PhD Position F/M Exploring the role of gene regulation in learning odors

The Inria research centre in Lyon is the 9th Inria research centre, formally created in January 2022.  It brings together approximately 300 people in 17 research teams and research support services.

Its staff are distributed in Villeurbanne, Lyon Gerland, and Saint-Etienne.

The Lyon centre is active in the fields of software, distributed and high-performance computing, embedded systems, quantum computing and privacy in the digital world, but also in digital health and computational biology.

Within a long-term collaboration of the BEAGLE team with Dr. A. Fleischmann and Dr. R. Singh at Brown University (USA), you will investigate the gene regulatory processes involved in learning of odor responses in mice. Your goal will be to use both numerical (computational) modeling and bioinformatic data analysis to understand better how gene regulation impacts neuronal and glial behavior during learning in the olfactory system of mice, and vice versa, how learning an odor-response association has consequences for gene expression and gene regulation.

This is a three-year position for a PhD student. You will be advised by Anton Crombach (Centre Inria de Lyon), with expert input from Hugues Berry (Centre Inria de Lyon) and whilst working together with other members of the project. You will be located at Inria’s La Doua site with opportunities to visit the collaborators at Brown University.

You will benefit from the expertise at Inria regarding bioinformatic data analysis and mathematical and computational modeling of biological systems; and you will profit from world-class knowledge at Brown University regarding neuro-biology and machine learning aspects of the project. Overall, the project will foster your career in terms of building up cutting-edge expertise on numerical simulation techniques, high-dimensional data analysis, network analysis, statistical and machine learning, and data visualization techniques – areas that are strongly demanded in academia and industry.
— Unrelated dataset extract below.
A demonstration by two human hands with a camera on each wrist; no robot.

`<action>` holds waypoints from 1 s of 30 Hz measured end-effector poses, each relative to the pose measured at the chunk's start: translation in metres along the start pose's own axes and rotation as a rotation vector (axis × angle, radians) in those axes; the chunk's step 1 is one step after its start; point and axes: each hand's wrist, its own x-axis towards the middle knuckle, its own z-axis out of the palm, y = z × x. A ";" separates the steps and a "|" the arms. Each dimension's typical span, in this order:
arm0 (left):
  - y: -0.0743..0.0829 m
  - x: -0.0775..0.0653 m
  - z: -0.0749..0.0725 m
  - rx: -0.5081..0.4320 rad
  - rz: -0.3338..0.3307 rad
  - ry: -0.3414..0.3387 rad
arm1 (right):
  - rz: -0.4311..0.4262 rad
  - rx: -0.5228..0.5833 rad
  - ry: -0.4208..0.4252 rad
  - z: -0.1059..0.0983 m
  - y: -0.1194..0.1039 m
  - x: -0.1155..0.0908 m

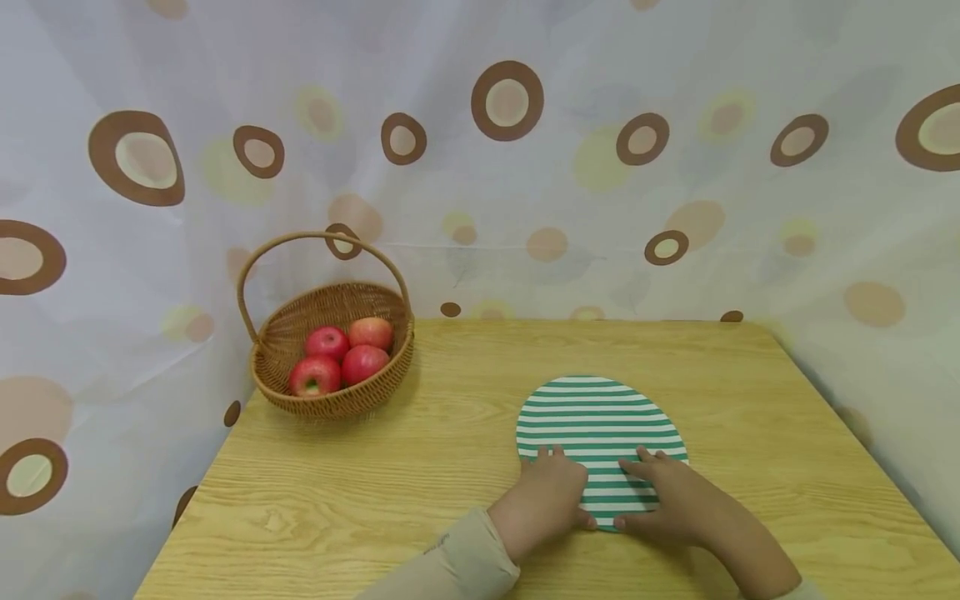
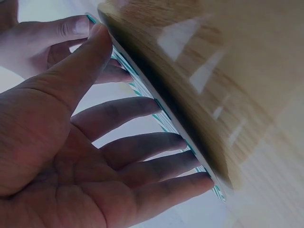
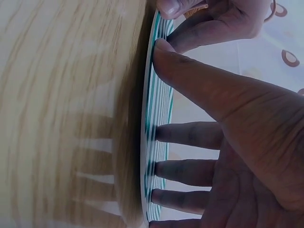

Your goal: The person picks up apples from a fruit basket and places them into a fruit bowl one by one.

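Note:
A round placemat (image 1: 592, 410) with green and white stripes lies flat on the wooden table, right of the middle in the head view. My left hand (image 1: 545, 502) rests on its near left part, fingertips touching the striped top and thumb at the near edge. On the near right part lies my right hand (image 1: 684, 504), fingers spread, with the thumb close to the left thumb. Both wrist views show the fingers of the left hand (image 2: 85, 152) and right hand (image 3: 237, 128) fairly straight, tips against the mat's thin edge and surface.
A wicker basket (image 1: 352, 403) with a tall arched handle stands at the table's back left. Several red apples (image 1: 315, 376) lie in it. Behind and beside the wooden table (image 1: 360, 500) hangs a pale curtain (image 1: 450, 192) with brown circles.

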 end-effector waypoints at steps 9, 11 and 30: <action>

This PhD project addresses a fundamental question in biology: how do we learn? As an example of learning, we study how mice learn to associate an odor with a positive or negative reward (water with sucrose or quinine, respectively). Specifically, we are interested in the impact of learning on gene expression in the mouse olfactory cortex. To this end, our collaborators at Brown University have generated a rich single-cell RNA sequencing dataset of olfactory cortex (piriform cortex) across a variety of conditions. Complementing the experimental work, our goal is to provide a formal framework to reason about the interplay between neuronal circuitry and the gene regulatory dynamics inside neurons and glial cells. This means we have two main objectives:

1. Create novel computational/mathematical models of olfactory neuronal circuits that interact with their associated gene regulatory networks in neurons and glia.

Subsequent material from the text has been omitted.